Transition training, for those not in the know (aka, moi) is known as 'brick training'. I don't know why, but it seems to make the white middle-class men of triathlon sound extremely pompous and more profesh. Whatever keeps ya happy, I guess. I was supposed to be doing a 'brick session' of swim to bike - I was going to go for a swim and then ride my bike home straight afterwards. Ever the morning-person, I slept in my £6 ASDA swimming costume (already sagging at my non-existence tits) and when my alarm went off at 6am I was just like 'NAAAAAHHH'. With motivation and commitment at an all time high, I instead went for a 6km bike ride (I think that's super short but it was half past bloody 6), chucked my bike down on the drive and ran back up the road for about 8 minutes.

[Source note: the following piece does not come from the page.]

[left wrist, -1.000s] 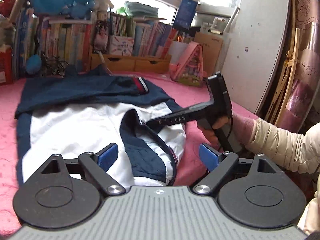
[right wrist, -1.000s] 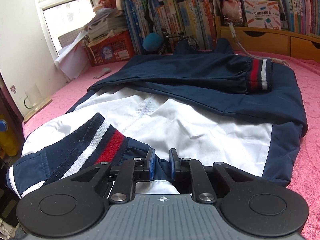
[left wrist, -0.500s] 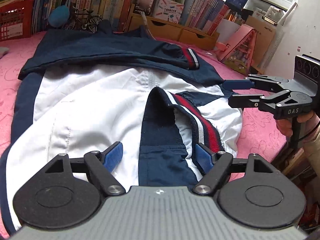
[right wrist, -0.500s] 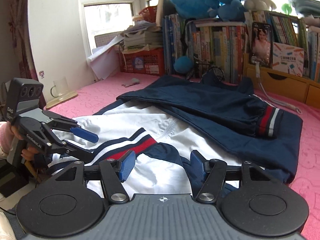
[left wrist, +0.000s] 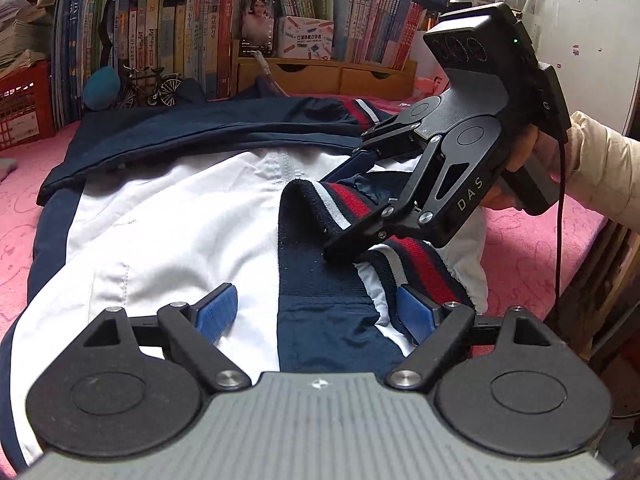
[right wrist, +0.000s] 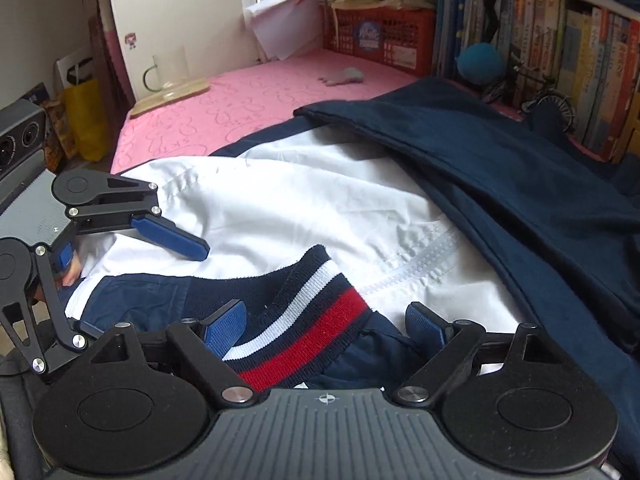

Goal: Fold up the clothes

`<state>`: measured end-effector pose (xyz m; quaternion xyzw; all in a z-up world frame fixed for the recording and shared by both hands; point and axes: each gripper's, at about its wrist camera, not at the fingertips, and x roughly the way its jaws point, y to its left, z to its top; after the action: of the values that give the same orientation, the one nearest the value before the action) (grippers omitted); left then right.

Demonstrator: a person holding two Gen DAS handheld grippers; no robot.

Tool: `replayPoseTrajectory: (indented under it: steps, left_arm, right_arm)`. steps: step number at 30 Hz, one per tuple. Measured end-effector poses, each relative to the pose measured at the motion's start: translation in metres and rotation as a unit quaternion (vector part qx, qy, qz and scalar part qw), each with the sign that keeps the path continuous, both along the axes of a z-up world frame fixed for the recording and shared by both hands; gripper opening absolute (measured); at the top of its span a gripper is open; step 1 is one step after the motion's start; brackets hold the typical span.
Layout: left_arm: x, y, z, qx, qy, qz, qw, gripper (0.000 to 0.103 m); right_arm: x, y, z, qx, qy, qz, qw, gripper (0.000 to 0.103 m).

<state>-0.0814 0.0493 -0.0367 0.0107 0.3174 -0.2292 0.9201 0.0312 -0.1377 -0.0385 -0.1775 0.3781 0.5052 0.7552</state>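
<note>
A white and navy jacket (left wrist: 180, 220) lies spread on the pink bed (left wrist: 532, 248). One navy sleeve (left wrist: 224, 128) is folded across its far side. The second sleeve's striped cuff (right wrist: 312, 300) lies on the white panel (right wrist: 300, 200) between the fingers of my right gripper (right wrist: 326, 326). That gripper's jaws are opening and the pads do not press the cuff. My left gripper (left wrist: 316, 312) hovers over the navy sleeve cloth with wide jaws, still opening, holding nothing. In the left wrist view the right gripper (left wrist: 336, 212) straddles the cuff (left wrist: 416, 264). The left gripper (right wrist: 148, 288) shows at the left of the right wrist view.
Bookshelves (left wrist: 168, 40) and wooden drawers (left wrist: 320, 76) line the far side, with a model bicycle (left wrist: 148, 88) and a red crate (right wrist: 380, 40). A glass mug on a board (right wrist: 168, 80) sits at the bed's corner. A hand in a cream sleeve (left wrist: 600, 176) holds the right gripper.
The right gripper, shut on the navy sleeve a second ago, has opened and let it go; the cuff now rests on the white panel. The left gripper has come lower and closer.
</note>
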Motion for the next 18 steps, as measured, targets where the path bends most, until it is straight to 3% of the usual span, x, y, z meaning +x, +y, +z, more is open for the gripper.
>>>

I may or may not have edited this... #expert |
I'd read (actually edited some copy, ooooh) about the 'jelly legs' that you get from running off the bike, but bloody hell I wasn't expecting that. My legs didn't even feel like my legs... Is this normal? I actually felt quite drunk which initially was GR8 although odd on a workday morning... but it quickly became a bit weird and wooooozy. Remembering I wasn't running towards the kebab van on a Saturday night, I checked my watch and it said 3 minutes 30-something... about 10 seconds later my legs came back to life and I metaphorically sobered up. I only have to run 5km in my triathlon so every minute counts - I have a feeling that me and my 'drunk legs' are going to become eveeeeen more well acquainted...

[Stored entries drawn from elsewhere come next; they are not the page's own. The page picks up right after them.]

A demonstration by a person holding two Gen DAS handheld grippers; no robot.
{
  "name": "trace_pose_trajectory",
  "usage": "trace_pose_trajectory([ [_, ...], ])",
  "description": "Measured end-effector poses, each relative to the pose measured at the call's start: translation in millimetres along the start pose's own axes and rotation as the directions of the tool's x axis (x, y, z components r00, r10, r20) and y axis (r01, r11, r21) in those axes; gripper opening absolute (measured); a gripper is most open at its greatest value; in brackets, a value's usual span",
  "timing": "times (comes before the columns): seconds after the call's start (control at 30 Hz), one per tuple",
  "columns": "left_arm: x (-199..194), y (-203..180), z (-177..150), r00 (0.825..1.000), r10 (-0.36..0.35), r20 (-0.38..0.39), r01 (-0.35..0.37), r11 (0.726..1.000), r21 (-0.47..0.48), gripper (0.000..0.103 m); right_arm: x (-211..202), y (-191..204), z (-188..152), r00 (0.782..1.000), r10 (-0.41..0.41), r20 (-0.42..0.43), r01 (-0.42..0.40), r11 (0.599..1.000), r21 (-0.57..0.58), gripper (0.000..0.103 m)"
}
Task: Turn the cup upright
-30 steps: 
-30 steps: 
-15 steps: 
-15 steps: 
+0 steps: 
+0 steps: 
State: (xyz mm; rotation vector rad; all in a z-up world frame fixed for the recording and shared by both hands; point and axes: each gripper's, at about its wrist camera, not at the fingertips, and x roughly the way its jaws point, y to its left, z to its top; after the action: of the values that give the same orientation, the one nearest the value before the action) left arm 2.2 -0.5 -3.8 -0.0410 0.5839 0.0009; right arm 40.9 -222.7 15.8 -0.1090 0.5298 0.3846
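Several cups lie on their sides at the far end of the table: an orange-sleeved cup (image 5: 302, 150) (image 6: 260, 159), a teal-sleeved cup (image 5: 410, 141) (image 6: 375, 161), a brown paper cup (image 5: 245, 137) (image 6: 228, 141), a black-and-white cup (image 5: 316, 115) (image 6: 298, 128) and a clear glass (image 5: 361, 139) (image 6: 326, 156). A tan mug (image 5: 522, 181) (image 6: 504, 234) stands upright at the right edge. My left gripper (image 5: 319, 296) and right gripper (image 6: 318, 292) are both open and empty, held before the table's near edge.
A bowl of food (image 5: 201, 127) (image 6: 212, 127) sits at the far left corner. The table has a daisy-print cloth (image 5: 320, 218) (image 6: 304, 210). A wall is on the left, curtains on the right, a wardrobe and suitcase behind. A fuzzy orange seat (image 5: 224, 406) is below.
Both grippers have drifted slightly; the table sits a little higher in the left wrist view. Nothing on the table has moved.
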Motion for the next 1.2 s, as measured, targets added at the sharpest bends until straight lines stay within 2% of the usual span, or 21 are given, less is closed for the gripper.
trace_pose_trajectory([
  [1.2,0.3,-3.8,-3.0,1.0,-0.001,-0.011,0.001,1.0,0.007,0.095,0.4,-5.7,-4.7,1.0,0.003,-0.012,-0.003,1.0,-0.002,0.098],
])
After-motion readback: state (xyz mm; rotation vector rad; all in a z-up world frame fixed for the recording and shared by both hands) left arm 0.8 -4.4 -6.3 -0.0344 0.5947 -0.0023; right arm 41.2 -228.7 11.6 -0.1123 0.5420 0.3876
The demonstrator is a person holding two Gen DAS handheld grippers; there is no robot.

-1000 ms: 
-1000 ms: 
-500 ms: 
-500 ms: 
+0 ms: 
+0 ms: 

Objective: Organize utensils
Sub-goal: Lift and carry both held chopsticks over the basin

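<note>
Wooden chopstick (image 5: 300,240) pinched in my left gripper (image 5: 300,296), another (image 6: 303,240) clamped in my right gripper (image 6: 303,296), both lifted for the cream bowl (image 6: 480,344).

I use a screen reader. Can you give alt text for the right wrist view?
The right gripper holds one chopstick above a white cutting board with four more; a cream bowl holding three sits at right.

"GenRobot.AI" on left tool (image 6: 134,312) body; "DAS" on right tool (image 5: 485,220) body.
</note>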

With that done, this weekend I decided to buy a bike helmet (because crushed skulls aren't cool, kids) and also a PULL BUOY. This is a fascinating piece of swimming kit that I used to use when I was 12, had a six-pack and swam over 16 hours a week. A 12 year-old girl with a six-pack looks exactly how it sounds... disgusting. Anywho, the pull buoy is an oversized polystyrene peanut that you whack between your legs (oi oiiiiiiii), meaning you can only use your arms and therefore get massive biceps and asked by an international swimmer how your shoulders got so big (childhood scars). In all seriousness though, I do need to use this pull buoy ting as I need to save my legs for the bike and run. Also 'Dentist Dave' (my mum's workmate) does triathlon and told me to get one.
Helmet and between-the-legs buoy |
OHHHH and also as a little note that may be of importance/interest, a sprint triathlon is:
400m swim (16 lengths of a 25m pool)
20km bike
5km run
WISH ME LUCK AND LETS HOPE MY SHOULDERS DON'T GET ANY BIGGER!!!